1 Measurability
1.1 Special kinds of set collections
1.1.1 p-system
A collection of sets that is closed under intersection.
1.1.2 d-system
A collection of sets \mathcal D that:
- contains the universal set E.
- is closed under subset subtraction i.e. if A, B \in \mathcal D such that B \subset A then B \setminus A \in \mathcal D.
- is closed under monotone limits i.e. if (A_n) \subset \mathcal D, A_n \nearrow A then A \in \mathcal D
1.1.3 Sigma algebra
A collection of sets that is:
- non empty
- closed under complementation
- closed under countable union
1.1.3.1 Properties of sigma algebras
- A collection of sets is a sigma algebra if and only if it is both a p-system and a d-system.
- The intersection of an arbitrary (even uncountable) collection of sigma algebras is a sigma algebra.
- A sigma algebra always contains the null set and the universal set.
- A sigma algebra is closed under countable union, countable intersection, set difference.
- The intersection of all sigma algebras containing \mathcal C is the smallest sigma algebra containing \mathcal C.
1.2 Monotone class theorem
If \mathcal D is a d-system that contains a p-system \mathcal C, then \mathcal D actually contains all of \sigma \mathcal C.
1.2.1 Good sets technique
Let’s say we want to prove some condition for a sigma algebra \mathcal F. But since proving everything for every element of a sigma algebra is impossible, we can reduce the problem to finding p-system \mathcal C that generates that sigma-algebra, proving that property for \mathcal C, and then proving that the collection of good sets.
Steps:
Define the collection of all good sets \mathcal G = \{B \subset E : B \text{ satisfies the condition}\}.
- Prove \mathcal G is a d-system.
- Find a generator \mathcal C and prove that \sigma \mathcal C = \mathcal F
- Prove that \mathcal C is a p-system.
- Prove that \mathcal C \subset \mathcal G i.e. all members of \mathcal C satisfy the condition.
By the monotone class theorem, \sigma \mathcal C = \mathcal F \subset \mathcal G and hence the condition holds for all sets in \mathcal F.
1.2.2 Example
Given two set functions, f and g, if they agree on all sets A \in \mathcal C, they agree for all sets in \sigma \mathcal C.
1.2.3 Simpler but less general form of good sets technique
Define the collection \mathcal A = \{ B \in \mathcal F : B \text{ satisfies the condition} \}
- Prove \mathcal A is a sigma algebra.
- Find a generator \mathcal C and prove that \sigma \mathcal C = \mathcal F
- Prove that \mathcal C \subset \mathcal A i.e. all members of \mathcal C satisfy the condition (they are in the sigma algebra by step 2).

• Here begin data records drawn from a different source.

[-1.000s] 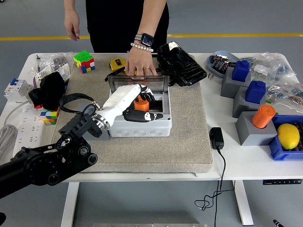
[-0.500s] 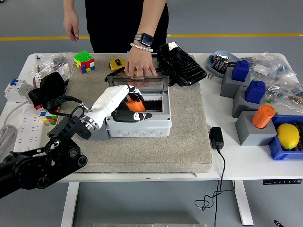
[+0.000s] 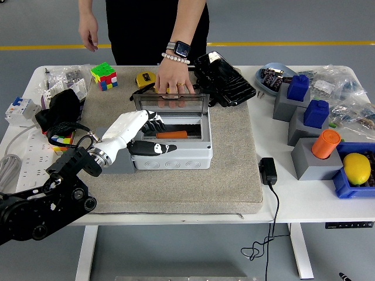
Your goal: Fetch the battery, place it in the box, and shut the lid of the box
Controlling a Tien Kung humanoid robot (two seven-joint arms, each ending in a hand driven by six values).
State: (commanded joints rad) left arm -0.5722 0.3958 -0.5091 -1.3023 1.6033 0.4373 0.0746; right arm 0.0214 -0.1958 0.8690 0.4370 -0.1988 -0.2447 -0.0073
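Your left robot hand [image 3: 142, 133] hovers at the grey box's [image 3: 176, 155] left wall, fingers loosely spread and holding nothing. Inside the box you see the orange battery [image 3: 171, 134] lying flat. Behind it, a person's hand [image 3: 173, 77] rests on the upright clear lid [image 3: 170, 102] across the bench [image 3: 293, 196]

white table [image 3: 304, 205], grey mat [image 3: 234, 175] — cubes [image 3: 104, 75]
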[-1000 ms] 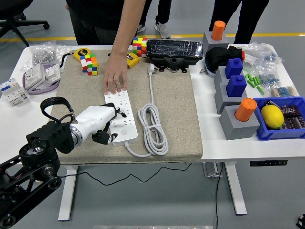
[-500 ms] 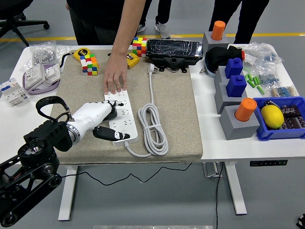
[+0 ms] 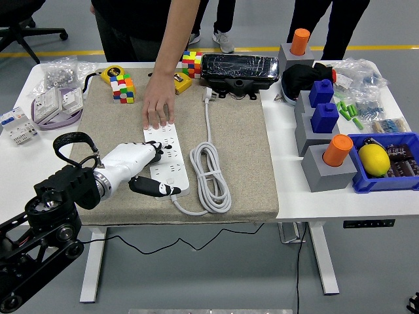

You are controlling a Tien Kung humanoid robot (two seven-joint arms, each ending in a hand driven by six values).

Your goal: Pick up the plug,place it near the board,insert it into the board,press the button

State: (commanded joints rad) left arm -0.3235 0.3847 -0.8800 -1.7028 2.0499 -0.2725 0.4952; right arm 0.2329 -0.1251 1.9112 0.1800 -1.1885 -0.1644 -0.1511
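Left hand [image 3: 141,171] shifted slightly along the power strip [image 3: 166,159], fingers spread, gripping nothing.
We see the plug [image 3: 209,96] lying unplugged far up; person's hand [image 3: 159,104] steadies strip; risk: pressing shoves it.

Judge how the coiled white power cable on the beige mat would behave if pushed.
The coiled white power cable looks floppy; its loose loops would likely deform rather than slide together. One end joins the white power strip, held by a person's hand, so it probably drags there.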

Since \mathcal A is a sigma algebra it is also a d-system. Hence by the monotone class theorem \mathcal C \subset \mathcal A implies \sigma C = \mathcal F \subset \mathcal A.
This implies \mathcal A = \mathcal F and thus the condition holds for all members of \mathcal F.
This can be used for example to prove that a function is measurable if the preimages of all sets in a generator collection belong to the domain sigma algebra.
1.2.4 Borel sigma algebra
1.2.4.1 Examples of Borel sets
- Singletons
- [a, b], (a,b), (a,b] and [a,b) where a, b \in \bar{\mathbb R}
1.3 Measurable functions
1.3.1 Operations that preserve measurability
- Supremum, infimum of countable collections of functions
- Limit superior, limit inferior of countable sequences of functions
- Composition of measurable functions
- Concatenation (“product”) of measurable functions
1.3.2 Useful results on measurability
Continuous functions are measurable: a function f: S \rightarrow T between two topological spaces (S,\tau_S) and (T,\tau_T) is continuous iff for every A \in \tau_T, f^{-1} A \in \tau_S.
A function f: E \rightarrow \bar{\mathbb R} is measurable iff f^+(x) = \max (0, f(x)) and f^-(x) = \max (0, -f(x)) are both measurable.
Simple functions are measurable: a function f: E \rightarrow \bar{\mathbb R} is simple iff it can be expressed in the form \sum_{i=1}^n a_i \mathbb 1 (x \in A_i) where a_i \in \mathbb R, n is finite and (A_i)_{i=1}^n \subset \mathcal E.
Any non-negative function f: E \rightarrow \mathbb R_+ is measurable iff it is the pointwise limit of a monotone increasing sequence of simple functions.
1.3.3 Techniques for proving measurability
Non-obvious ways of proving a function f: E \rightarrow F is \cal E \backslash F measurable.
- Show that f is the limit of a sequence of simple functions.
- Show that for all sets A \in \mathcal C such that \sigma \mathcal C = \mathcal F, f^{-1} A \in \mathcal E.